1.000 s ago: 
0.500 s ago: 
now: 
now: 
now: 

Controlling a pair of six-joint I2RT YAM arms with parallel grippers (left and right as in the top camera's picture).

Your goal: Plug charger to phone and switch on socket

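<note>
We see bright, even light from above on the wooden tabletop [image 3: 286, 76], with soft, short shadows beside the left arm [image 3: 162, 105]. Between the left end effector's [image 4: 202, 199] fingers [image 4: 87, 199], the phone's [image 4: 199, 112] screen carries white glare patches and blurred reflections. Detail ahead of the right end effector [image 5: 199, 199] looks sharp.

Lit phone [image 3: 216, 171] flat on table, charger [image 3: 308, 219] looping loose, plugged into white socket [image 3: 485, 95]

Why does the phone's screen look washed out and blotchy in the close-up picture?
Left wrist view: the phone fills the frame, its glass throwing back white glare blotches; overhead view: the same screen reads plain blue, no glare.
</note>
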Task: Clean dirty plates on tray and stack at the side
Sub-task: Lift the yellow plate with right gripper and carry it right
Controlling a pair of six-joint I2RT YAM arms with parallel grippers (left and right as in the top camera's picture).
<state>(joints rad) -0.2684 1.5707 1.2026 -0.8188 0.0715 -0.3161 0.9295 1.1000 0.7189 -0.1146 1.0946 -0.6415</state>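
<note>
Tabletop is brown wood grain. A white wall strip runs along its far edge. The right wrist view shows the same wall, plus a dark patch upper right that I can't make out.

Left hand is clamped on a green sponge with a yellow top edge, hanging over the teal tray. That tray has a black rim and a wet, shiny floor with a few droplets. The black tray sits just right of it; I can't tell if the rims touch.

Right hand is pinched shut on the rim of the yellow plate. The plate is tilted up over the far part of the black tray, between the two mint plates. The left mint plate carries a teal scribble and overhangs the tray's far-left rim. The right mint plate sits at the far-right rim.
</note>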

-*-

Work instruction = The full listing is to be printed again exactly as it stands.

Solution to the exercise =
1.000 s ago: 
0.500 s ago: 
now: 
now: 
now: 

Controlling a pair of six-joint I2RT YAM arms with parallel grippers (left and right as in the top camera's picture).

Your goal: Plug charger to phone and switch on socket

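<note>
We see bright, even light from above on the wooden tabletop [image 3: 286, 76], with soft, short shadows beside the left arm [image 3: 162, 105]. Between the left end effector's [image 4: 202, 199] fingers [image 4: 87, 199], the phone's [image 4: 199, 112] screen carries white glare patches and blurred reflections. Detail ahead of the right end effector [image 5: 199, 199] looks sharp.

Lit phone [image 3: 216, 171] flat on table, charger [image 3: 308, 219] looping loose, plugged into white socket [image 3: 485, 95]

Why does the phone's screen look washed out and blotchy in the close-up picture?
Left wrist view: the phone fills the frame, its glass throwing back white glare blotches; overhead view: the same screen reads plain blue, no glare.
</note>
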Task: Clean dirty plates on tray and stack at the side
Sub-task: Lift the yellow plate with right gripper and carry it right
Controlling a pair of six-joint I2RT YAM arms with parallel grippers (left and right as in the top camera's picture).
<state>(joints rad) -0.2684 1.5707 1.2026 -0.8188 0.0715 -0.3161 0.9295 1.1000 0.7189 -0.1146 1.0946 -0.6415</state>
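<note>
Tabletop is brown wood grain. A white wall strip runs along its far edge. The right wrist view shows the same wall, plus a dark patch upper right that I can't make out.

Left hand is clamped on a green sponge with a yellow top edge, hanging over the teal tray. That tray has a black rim and a wet, shiny floor with a few droplets. The black tray sits just right of it; I can't tell if the rims touch.

Right hand is pinched shut on the rim of the yellow plate. The plate is tilted up over the far part of the black tray, between the two mint plates. The left mint plate carries a teal scribble and overhangs the tray's far-left rim. The right mint plate sits at the far-right rim.
</note>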

No further output is expected for this exercise.